Today’s guest on The Customer Experience Podcast has spent the past several decades building and developing sales teams and entire companies. An original HubSpot team member from May 2007, he’s spent the past dozen years recruiting, training, and growing salespeople and sales teams. And he’s learned and shared a wealth of knowledge about creating and delivering a meaningful customer experience.
I expect you’ll enjoy the info and the energy that Dan Tyre brings to this conversation. A HubSpot executive, Dan recently coauthored Inbound Organization, which is one of my favorite reads of the year. He joined me on the podcast to take us inside an inbound organization and show us how to grow our businesses in a human, helpful, and relevant way.
We also talk quite a bit about video email, which he calls “the biggest transformation in prospecting in 30 years.”
Dan’s view of customer experience is consistent with themes we’ve heard here on the podcast. Every touch point of a customer, from sales, to product, to support, provides an aspect of the experience. And if any of them fail? A competitor offering a similar product or service will be ready and waiting for that customer to defect from you.
“In the age of product parity, customer experience is the only thing that can influence the process,” says Dan. As a result, everyone in the entire organization must take responsibility for CX. He explains in this video clip …

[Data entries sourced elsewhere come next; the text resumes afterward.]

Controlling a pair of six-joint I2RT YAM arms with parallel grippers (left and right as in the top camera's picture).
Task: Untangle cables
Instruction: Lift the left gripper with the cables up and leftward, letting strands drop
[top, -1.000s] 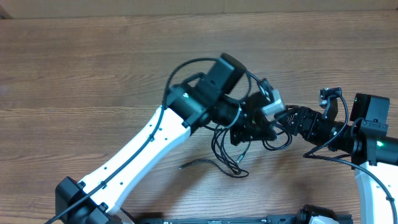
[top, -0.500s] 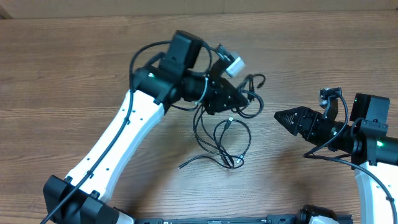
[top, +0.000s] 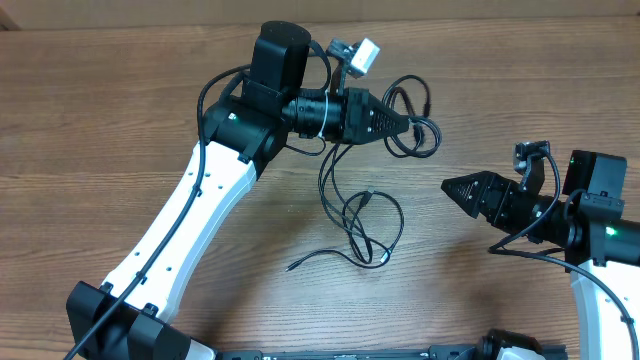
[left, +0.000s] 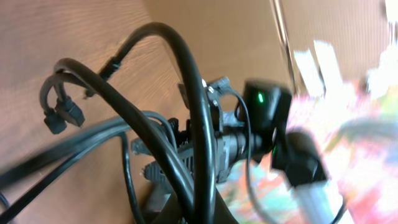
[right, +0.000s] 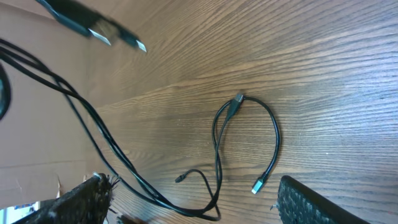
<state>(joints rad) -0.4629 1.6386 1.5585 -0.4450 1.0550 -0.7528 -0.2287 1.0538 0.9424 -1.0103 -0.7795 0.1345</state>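
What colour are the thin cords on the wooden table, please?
The thin cords are black; the right wrist view shows it best.

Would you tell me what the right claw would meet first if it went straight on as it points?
Most likely the cable loop lying on the table, centred between the open fingers of the right claw in its wrist view, though depth is unclear.
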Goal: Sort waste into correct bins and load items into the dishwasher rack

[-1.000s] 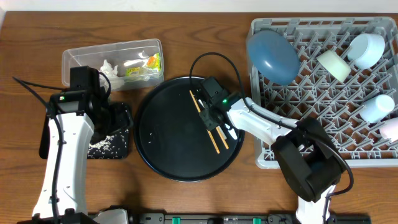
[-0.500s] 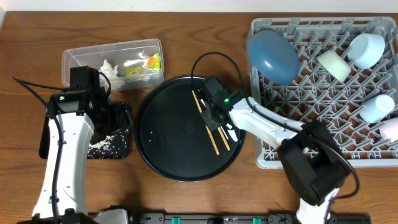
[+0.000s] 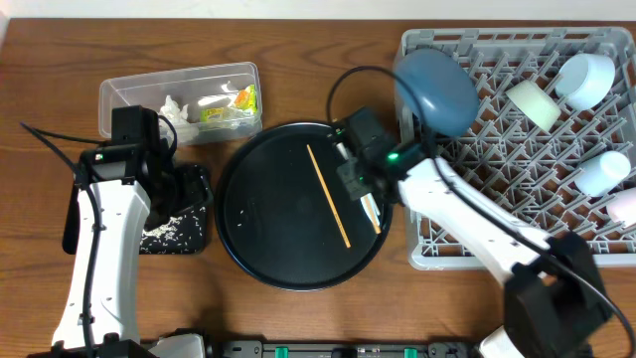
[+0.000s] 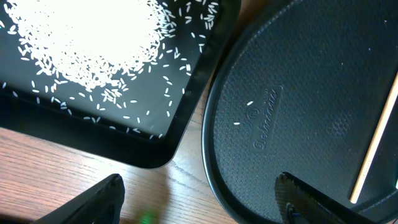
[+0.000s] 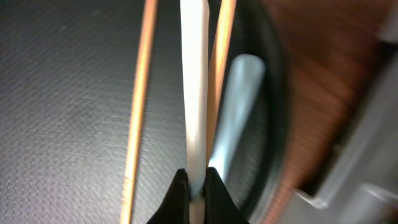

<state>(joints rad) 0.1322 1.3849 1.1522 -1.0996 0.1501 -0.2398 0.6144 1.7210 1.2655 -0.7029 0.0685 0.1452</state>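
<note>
My right gripper (image 3: 360,189) is shut on a white plastic utensil (image 5: 196,106) over the right side of the round black tray (image 3: 268,229). In the right wrist view, the gripper (image 5: 197,177) has an orange-brown chopstick (image 5: 140,106) to its left. A second chopstick (image 5: 221,68) and another white utensil (image 5: 239,118) lie just to its right. One chopstick (image 3: 328,194) lies across the tray. My left gripper (image 3: 184,189) is open and empty (image 4: 199,186) above the gap between the shallow black tray (image 4: 180,134), which holds rice grains (image 4: 93,56), and the round tray (image 4: 298,93).
The grey dishwasher rack (image 3: 517,199) at right holds a dark blue plate (image 3: 435,89) and several cups (image 3: 586,78). The clear tub (image 3: 129,94) at the back left holds paper scraps (image 3: 177,107) and the wrapper (image 3: 234,104).
My right gripper has moved right and back toward the rack with the white utensil. One chopstick now lies in full view on the round tray. The left arm has not moved.
</note>
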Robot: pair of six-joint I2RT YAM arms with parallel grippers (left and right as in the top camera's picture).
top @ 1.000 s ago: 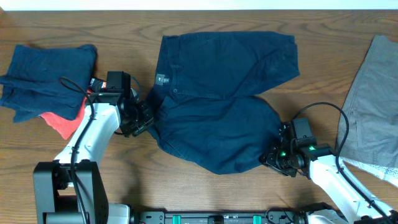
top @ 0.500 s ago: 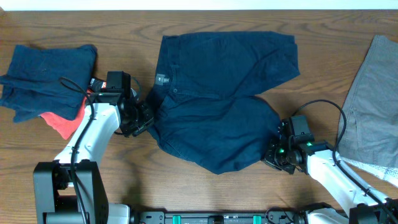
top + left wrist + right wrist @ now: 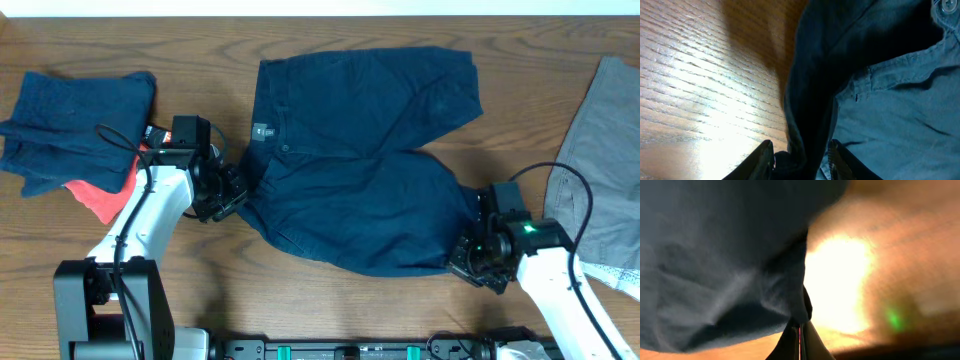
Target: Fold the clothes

In an inbound organization, this alignment and intention produce a “flywheel” effect – your company’s satisfied customers create new customers for you. This is a process that can only begin by providing memorable and remarkable customer experiences throughout the customer lifecycle. While it used to be that the average company had roughly seven competitors, as of 2018, that number has grown beyond 40! That level of competition helps explain why customer experience went from an afterthought or backburner conversation to being the only differentiator we have left.

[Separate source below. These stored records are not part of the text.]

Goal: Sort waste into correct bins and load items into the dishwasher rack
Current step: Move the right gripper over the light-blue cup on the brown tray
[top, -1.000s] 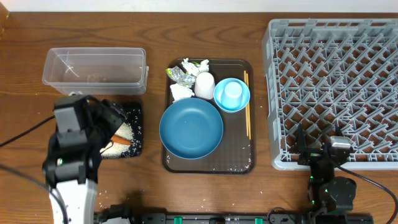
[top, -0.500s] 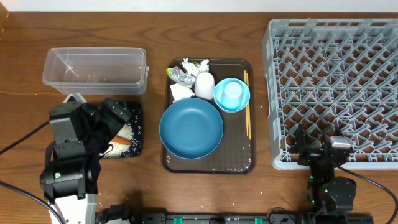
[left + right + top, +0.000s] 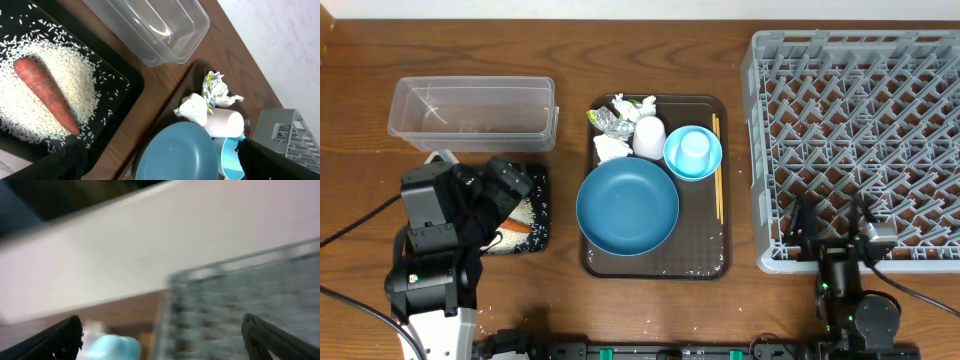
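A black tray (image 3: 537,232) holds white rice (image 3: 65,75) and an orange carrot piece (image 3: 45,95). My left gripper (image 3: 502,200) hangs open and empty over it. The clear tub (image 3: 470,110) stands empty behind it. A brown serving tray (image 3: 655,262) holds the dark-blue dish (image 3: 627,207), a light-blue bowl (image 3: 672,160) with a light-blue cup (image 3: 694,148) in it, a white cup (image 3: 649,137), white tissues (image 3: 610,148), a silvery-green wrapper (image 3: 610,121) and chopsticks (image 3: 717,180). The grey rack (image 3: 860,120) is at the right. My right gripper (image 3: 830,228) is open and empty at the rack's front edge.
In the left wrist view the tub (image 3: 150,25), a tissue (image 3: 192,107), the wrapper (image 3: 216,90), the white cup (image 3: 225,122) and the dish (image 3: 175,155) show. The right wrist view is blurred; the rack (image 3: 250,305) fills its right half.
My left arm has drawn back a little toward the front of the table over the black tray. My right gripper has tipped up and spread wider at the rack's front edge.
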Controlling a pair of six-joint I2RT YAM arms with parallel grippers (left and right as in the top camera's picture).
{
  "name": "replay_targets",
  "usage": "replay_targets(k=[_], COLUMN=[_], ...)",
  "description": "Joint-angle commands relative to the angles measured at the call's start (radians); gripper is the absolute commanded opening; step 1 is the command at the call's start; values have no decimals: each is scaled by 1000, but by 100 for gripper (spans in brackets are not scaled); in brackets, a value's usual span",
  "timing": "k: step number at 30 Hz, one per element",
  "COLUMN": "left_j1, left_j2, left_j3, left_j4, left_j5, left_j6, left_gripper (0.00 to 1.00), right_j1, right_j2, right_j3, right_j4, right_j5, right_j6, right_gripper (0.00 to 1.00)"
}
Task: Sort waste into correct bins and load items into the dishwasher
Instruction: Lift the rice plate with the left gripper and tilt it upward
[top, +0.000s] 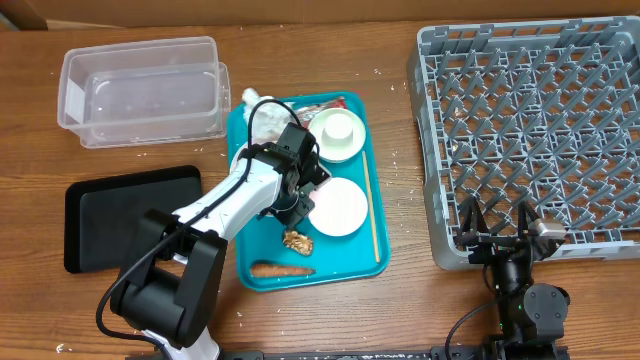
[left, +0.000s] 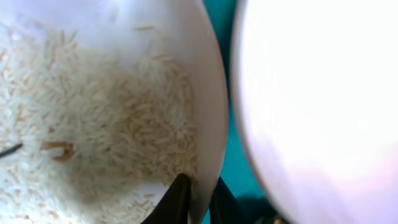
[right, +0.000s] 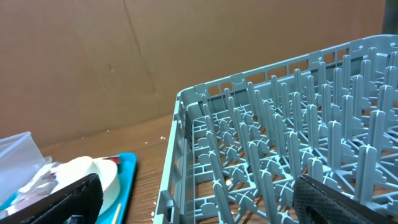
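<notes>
From above, the left gripper (top: 299, 207) sits low over the teal tray (top: 345, 258), at the left rim of the mid-tray dish (top: 338, 207); the arm hides the contact. The carrot (top: 280, 269) lies lengthways along the tray's near edge, with the lump (top: 297, 241) just behind it. The right gripper (top: 497, 225) stands wide at the rack's (top: 530, 120) near-left corner.

Left wrist: the fingers (left: 179, 200) pinch the dish's rim, nearly closed. Rice (left: 112, 124) lies inside, and all to its right is a white blur.

Right wrist: the rack pegs are sharp, and the tray corner is cut off.

Soft even light overhead; left wrist close-up: rice dish (left: 93, 124) blurred, glare right.
</notes>
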Motion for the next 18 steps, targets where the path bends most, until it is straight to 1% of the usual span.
replay_targets(k=[1, 8, 18], left_j1=[10, 10, 8], left_j2=[3, 3, 3], left_j3=[-8, 12, 117], left_j4=[-14, -27, -117], left_j5=[-7, -7, -8], left_j6=[-44, -52, -69], left_gripper=[6, 4, 4], right_j1=[4, 4, 4], right_j2=[-10, -10, -10], right_j3=[-10, -10, -10], right_j4=[3, 3, 3], right_j5=[13, 13, 13], right_j6=[-3, -3, -3], right_gripper=[100, 100, 100])
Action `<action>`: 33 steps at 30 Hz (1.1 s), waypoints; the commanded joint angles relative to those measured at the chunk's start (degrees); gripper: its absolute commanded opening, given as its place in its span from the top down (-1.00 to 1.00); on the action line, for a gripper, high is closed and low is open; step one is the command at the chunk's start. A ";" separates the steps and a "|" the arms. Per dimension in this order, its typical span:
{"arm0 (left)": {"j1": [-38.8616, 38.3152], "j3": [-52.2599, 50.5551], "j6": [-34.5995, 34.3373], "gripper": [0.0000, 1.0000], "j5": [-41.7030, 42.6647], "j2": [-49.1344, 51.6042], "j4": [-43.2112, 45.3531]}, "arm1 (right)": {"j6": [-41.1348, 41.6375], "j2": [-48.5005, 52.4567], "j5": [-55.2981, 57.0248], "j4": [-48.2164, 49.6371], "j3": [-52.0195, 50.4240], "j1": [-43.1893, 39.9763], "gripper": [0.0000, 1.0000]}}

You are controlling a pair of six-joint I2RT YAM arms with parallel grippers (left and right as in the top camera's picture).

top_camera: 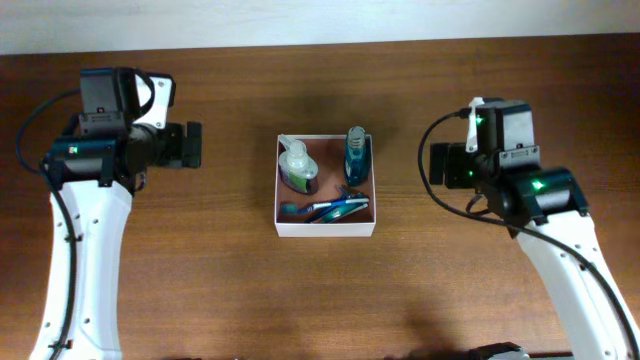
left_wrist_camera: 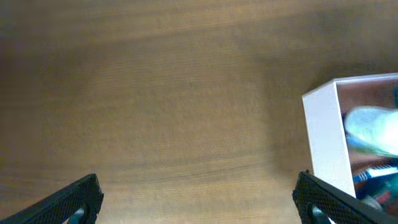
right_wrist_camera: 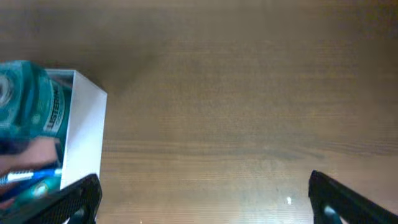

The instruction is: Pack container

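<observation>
A square, white-walled container [top_camera: 326, 229] with a reddish-brown inside sits at the middle of a dark wooden tabletop [top_camera: 210, 270], between two white robot arms. Inside it, a pale green bottle [top_camera: 297, 168] with a white top sits in the corner at the upper left of the overhead view. A teal mouthwash bottle [top_camera: 355, 152] sits against the right wall, and blue-and-teal items [top_camera: 335, 208], too small to tell apart, lie across the near side. The left arm [top_camera: 85, 250] hangs off to the container's left, well apart from it. The left jaws stand wide open and grip nothing, their two black fingers [left_wrist_camera: 71, 202] framing only bare wood in the left wrist view, with the container's white corner at the right edge. The right arm [top_camera: 575, 260] hangs off to the container's right, also apart from it. The right jaws are likewise spread wide and empty, with black fingers [right_wrist_camera: 351, 199] at either lower corner of the right wrist view and the teal bottle and the container's white wall at the left
</observation>
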 commanded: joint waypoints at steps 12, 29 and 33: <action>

My conversation with Dan covers ways to build an inbound organzation and to deliver a better customer experience, including …
- Why your sales team should be using video email
- Why customer success = company success
- How to create an engaging and empowering company culture
- Why employee autonomy fundamental to company growth
- Why “No Checked Bags” is a Tyre Family Law (spoiler: it’s about CX)
- Much more!
Video Email: The Biggest Transformation in Prospecting in 30 Years
To listen to any and every episode of The Customer Experience Podcast, subscribe to the show in your favorite podcast player …
Each episode is also embedded in its companion blog post.
So, you can also listen to the conversation about company culture with Dan Tyre of HubSpot right here …
Listen to “40. The Biggest Transformation in Prospecting in 30 Years w/ Dan Tyre” on Spreaker.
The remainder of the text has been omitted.